# Welcome to @hill wimp



## User (24 May 2016)




----------



## Hill Wimp (24 May 2016)

There's a club 

It's true i have succumbed.My Ride2Work certificate has arrived i will be on the phone to Evans St Pancras tomorrow to order my new steed. I spoke to them earlier today and fingers crossed i can pick it up Friday.


----------



## potsy (24 May 2016)

Another one given up on real cycling


----------



## jefmcg (24 May 2016)

Isn't the correct form of this greeting *Welcome to the fold*?


----------



## Melvil (24 May 2016)

Hill Wimp said:


> There's a club
> 
> It's true i have succumbed.My Ride2Work certificate has arrived i will be on the phone to Evans St Pancras tomorrow to order my new steed. I spoke to them earlier today and fingers crossed i can pick it up Friday.



Congrats and enjoy! I swithered between an M and an S...and eventually ordered an S6L on the bike to work scheme and have a week to go until it *finally* arrives. Getting really impatient! What colour are you going for?


----------



## Hill Wimp (24 May 2016)

Melvil said:


> Congrats and enjoy! I swithered between an M and an S...and eventually ordered an S6L on the bike to work scheme and have a week to go until it *finally* arrives. Getting really impatient! What colour are you going for?


Tempest Blue.
I have to do my Ride2Work via Evans unfortunately.

I really wish the Government would just do the scheme for everyone via any bike shop or chain that would take it on.

What's the S when it's at home ?


----------



## Hill Wimp (24 May 2016)

potsy said:


> Another one given up on real cycling


Oi it's in the stable with my road bike, my tourer ( which gets the most use ) and my everything and the pub bike.

At least they all get used unlike yours. The tourer is going to Somerset for a week soon so I will send @coffeejo your love.


----------



## Melvil (24 May 2016)

Hill Wimp said:


> Tempest Blue.
> I have to do my Ride2Work via Evans unfortunately.
> 
> I really wish the Government would just do the scheme for everyone via any bike shop or chain that would take it on.
> ...



Me too! I have to do mine via Edinburgh Biked who have just told me it will take 3 days to build - build! - my folding bike when it gets delivered to them.. Mental.. And an S is just the same as yours but with flat handlebars instead of upright ones.


----------



## jefmcg (24 May 2016)

@Hill Wimp: I don't own a Brompton, but can I suggest you spend a few minutes on http://www.brompton.com/Buy/Build-your-Brompton to see what all the options are, so hopefully you can order the right combination for your needs (or settle on it's closest equivalent that Evans have in stock).

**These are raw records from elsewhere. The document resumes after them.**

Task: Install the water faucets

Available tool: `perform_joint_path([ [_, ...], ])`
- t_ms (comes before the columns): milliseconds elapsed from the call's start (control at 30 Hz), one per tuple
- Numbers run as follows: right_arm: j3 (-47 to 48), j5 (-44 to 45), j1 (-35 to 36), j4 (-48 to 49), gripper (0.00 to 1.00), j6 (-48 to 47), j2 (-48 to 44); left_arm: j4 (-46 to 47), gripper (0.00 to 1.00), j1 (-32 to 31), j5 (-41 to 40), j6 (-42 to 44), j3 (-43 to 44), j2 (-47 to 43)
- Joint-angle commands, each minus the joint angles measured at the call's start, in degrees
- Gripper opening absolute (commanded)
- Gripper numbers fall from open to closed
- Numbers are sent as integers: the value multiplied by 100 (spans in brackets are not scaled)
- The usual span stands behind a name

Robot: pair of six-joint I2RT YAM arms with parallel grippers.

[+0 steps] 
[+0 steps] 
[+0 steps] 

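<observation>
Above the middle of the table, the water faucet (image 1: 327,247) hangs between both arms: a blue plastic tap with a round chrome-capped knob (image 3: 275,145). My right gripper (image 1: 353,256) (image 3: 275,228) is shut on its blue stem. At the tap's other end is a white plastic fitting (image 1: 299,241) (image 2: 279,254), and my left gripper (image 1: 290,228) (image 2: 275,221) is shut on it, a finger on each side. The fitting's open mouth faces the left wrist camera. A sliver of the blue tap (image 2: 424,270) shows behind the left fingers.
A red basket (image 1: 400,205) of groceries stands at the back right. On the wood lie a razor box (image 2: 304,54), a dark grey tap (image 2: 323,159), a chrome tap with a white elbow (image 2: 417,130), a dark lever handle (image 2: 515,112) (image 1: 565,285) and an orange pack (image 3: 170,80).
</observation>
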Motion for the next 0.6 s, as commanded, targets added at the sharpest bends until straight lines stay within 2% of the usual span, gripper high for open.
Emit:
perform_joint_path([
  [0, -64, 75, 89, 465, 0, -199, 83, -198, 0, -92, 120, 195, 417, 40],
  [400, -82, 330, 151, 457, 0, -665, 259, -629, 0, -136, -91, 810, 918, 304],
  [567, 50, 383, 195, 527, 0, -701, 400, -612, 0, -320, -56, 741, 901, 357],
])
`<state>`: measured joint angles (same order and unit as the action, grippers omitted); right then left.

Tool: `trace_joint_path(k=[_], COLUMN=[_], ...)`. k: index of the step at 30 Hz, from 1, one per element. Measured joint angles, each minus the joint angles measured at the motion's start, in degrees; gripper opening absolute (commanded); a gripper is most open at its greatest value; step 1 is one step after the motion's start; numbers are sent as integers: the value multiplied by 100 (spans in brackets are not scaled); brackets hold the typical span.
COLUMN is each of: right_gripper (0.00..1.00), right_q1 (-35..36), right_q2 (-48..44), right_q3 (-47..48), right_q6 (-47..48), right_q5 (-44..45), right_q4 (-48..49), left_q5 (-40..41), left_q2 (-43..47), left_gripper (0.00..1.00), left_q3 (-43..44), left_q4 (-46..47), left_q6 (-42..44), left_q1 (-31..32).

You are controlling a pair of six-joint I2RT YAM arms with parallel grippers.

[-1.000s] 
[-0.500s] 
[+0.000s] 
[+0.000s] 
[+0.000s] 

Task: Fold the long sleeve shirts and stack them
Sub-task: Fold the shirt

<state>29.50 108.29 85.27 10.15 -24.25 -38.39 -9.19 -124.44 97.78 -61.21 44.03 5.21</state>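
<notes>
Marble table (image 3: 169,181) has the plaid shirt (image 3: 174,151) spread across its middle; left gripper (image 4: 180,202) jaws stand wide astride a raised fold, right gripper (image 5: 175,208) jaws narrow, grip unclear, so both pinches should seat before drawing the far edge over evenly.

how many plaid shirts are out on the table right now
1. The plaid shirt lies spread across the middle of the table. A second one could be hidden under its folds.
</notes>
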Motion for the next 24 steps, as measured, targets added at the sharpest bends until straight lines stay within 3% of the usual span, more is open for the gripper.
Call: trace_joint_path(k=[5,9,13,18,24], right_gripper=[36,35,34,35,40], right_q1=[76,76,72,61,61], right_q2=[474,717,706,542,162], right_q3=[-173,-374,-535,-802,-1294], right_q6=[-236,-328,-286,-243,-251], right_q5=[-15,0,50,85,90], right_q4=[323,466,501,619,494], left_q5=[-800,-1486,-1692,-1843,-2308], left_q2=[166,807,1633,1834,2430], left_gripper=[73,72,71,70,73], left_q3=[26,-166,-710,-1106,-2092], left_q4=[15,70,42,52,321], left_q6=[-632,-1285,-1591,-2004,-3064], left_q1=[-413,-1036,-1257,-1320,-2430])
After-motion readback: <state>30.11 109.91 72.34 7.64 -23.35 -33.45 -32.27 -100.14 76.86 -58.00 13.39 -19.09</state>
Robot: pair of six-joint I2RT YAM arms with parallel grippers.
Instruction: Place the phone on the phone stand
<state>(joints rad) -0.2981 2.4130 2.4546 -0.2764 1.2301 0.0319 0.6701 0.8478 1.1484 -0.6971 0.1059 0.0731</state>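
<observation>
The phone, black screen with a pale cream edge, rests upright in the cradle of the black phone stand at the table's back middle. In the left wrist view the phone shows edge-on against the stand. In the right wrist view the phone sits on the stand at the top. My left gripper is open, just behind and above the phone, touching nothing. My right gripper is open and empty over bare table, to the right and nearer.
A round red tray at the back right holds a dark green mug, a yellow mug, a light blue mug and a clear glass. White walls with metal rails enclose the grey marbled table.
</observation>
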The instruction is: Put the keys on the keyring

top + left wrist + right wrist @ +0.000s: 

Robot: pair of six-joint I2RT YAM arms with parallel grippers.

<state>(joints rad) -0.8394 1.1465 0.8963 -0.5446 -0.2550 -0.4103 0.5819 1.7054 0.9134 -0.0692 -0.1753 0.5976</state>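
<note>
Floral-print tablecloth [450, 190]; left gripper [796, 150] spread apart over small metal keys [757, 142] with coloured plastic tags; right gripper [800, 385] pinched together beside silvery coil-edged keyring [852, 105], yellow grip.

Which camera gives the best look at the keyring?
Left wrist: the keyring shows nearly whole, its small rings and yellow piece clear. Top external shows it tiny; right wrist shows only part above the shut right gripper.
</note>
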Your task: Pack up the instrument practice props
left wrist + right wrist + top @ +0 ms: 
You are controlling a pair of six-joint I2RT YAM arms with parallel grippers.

Edit: test rides - good plan!!


----------



## Hill Wimp (24 May 2016)

Melvil said:


> Me too! I have to do mine via Edinburgh Biked who have just told me it will take 3 days to build - build! - my folding bike when it gets delivered to them.. Mental.. And an S is just the same as yours but with flat handlebars instead of upright ones.


Gotcha.
Mine is apparently in the warehouse ready built so I'm going to pop into my local Brompton dealer ( in Folkestone ) in the morning, jump on and test a couple to choose which bars and then ring Evans and confirm.

I would be as daft as a bat not to do this on the C2W scheme.


----------



## Hill Wimp (24 May 2016)

jefmcg said:


> @Hill Wimp: I don't own a Brompton, but can I suggest you spend a few minutes on http://www.brompton.com/Buy/Build-your-Brompton to see what all the options are, so hopefully you can order the right combination for your needs (or settle on it's closest equivalent that Evans have in stock).


Yep did that a few weeks ago. Funnilly enough it comes out cheaper on the overall price than Evans but on the C2W scheme cheaper still.


----------



## Fab Foodie (24 May 2016)

S6L in Tempest blue here :-)


----------



## jefmcg (24 May 2016)

Hill Wimp said:


> Yep did that a few weeks ago. Funnilly enough it comes out cheaper on the overall price than Evans but on the C2W scheme cheaper still.


That's great.

I was just concerned that you didn't know what the S was, and I played with the builder a few months ago so I could enter a competition, and I still understand the letter/number model descriptions.

Enjoy your new ride. Tempest looks great. I'd go for red because ... it's red. I'm 3 years old and I like red.


----------



## Milkfloat (25 May 2016)

Hill Wimp said:


> Yep did that a few weeks ago. Funnilly enough it comes out cheaper on the overall price than Evans but on the C2W scheme cheaper still.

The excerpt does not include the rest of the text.